MATERIAL TO PROCESS Block Start

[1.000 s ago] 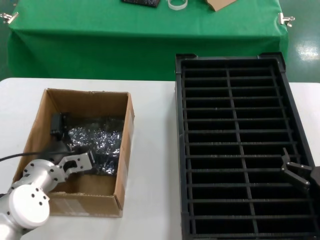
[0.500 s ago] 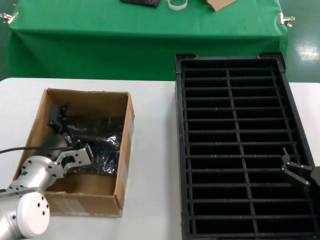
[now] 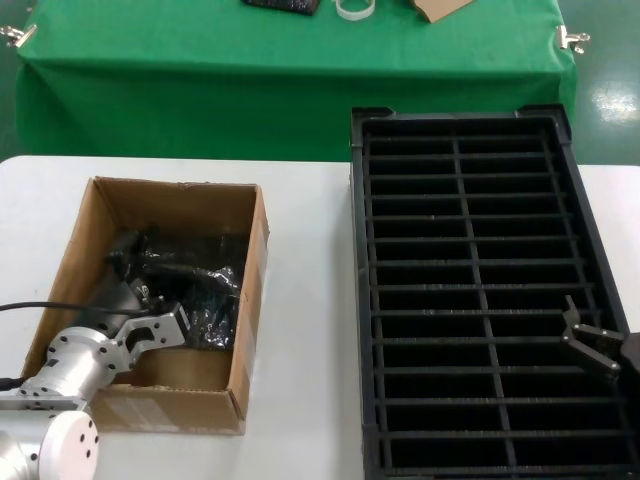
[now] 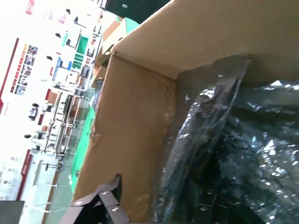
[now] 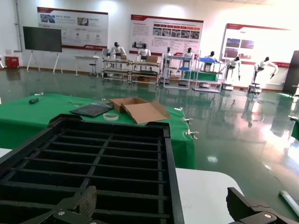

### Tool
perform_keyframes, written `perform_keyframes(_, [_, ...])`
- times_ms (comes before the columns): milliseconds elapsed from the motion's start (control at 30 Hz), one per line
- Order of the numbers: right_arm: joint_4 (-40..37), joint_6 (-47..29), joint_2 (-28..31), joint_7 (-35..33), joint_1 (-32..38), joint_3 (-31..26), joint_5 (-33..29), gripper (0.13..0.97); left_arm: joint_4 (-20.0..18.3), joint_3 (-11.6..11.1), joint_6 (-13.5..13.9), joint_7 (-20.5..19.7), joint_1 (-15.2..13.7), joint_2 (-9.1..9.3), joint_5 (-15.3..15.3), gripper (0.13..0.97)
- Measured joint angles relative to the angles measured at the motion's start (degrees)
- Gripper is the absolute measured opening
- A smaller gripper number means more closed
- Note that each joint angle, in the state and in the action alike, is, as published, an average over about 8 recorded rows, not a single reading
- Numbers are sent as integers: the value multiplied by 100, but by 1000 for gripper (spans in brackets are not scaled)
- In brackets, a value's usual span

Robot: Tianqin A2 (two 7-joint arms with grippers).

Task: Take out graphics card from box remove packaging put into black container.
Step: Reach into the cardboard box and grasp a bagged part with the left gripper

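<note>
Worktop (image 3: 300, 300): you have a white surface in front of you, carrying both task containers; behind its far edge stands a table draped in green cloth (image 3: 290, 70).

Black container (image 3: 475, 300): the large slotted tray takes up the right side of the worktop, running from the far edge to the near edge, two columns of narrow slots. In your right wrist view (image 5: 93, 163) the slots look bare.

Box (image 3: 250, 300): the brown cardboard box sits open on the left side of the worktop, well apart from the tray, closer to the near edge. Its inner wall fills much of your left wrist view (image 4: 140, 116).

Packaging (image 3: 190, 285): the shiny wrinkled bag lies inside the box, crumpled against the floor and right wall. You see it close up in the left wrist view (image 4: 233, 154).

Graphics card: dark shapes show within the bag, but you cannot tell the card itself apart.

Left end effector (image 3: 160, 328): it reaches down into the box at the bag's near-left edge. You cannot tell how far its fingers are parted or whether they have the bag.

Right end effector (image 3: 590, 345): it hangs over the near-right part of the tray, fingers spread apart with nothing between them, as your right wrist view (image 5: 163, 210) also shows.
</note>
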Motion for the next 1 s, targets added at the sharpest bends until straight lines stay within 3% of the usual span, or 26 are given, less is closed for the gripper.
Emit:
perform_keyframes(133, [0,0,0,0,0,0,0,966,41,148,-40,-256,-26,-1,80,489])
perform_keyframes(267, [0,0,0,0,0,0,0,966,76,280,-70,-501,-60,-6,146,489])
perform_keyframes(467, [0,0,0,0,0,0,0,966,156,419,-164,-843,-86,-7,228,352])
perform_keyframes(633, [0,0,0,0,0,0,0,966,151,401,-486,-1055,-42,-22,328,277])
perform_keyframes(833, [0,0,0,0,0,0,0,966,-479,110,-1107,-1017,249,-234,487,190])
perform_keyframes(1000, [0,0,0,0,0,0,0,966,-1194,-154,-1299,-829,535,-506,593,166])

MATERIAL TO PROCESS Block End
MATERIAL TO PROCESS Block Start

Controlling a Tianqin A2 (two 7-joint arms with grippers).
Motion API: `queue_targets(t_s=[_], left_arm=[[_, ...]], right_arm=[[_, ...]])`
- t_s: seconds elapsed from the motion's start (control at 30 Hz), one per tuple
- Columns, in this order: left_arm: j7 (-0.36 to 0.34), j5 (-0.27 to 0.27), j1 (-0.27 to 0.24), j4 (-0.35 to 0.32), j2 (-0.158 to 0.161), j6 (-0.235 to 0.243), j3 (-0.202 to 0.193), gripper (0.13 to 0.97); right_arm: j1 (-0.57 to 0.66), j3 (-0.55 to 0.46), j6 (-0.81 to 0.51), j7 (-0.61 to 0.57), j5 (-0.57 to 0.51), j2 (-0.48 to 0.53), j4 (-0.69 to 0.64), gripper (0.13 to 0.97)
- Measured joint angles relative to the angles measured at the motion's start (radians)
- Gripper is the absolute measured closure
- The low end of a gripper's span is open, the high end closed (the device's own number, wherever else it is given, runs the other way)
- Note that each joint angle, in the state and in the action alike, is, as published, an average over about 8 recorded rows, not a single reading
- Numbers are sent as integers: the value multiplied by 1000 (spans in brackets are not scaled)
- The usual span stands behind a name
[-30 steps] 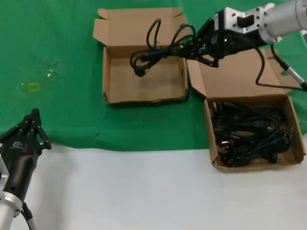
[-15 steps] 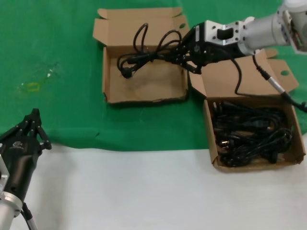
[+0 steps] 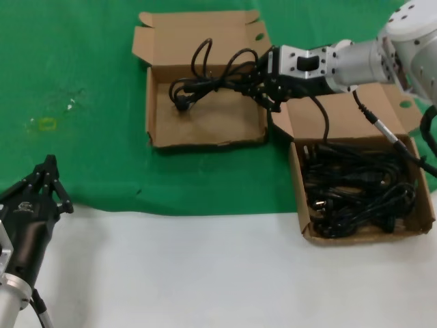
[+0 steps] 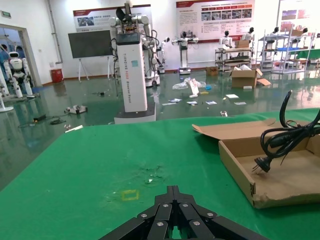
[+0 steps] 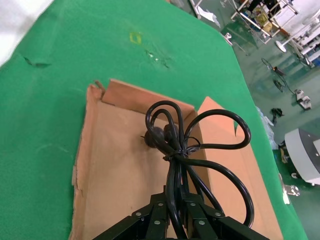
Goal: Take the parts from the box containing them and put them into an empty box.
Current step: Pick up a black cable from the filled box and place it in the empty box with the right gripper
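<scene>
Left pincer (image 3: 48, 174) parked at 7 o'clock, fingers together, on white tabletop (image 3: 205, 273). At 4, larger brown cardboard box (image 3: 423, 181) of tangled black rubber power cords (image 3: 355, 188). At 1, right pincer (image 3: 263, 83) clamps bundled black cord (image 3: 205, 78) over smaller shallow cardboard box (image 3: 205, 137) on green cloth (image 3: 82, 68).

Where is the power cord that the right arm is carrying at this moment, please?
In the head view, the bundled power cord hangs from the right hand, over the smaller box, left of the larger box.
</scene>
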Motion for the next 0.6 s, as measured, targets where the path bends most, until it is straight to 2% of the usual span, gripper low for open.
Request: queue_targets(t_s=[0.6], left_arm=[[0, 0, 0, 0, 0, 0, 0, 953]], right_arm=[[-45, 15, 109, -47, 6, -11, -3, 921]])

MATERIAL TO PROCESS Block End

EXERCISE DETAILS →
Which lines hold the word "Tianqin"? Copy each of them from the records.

THE COMPLETED TASK →
Robot: Tianqin A2 (two 7-joint arms with grippers).
Controlling a Tianqin A2 (two 7-joint arms with grippers).

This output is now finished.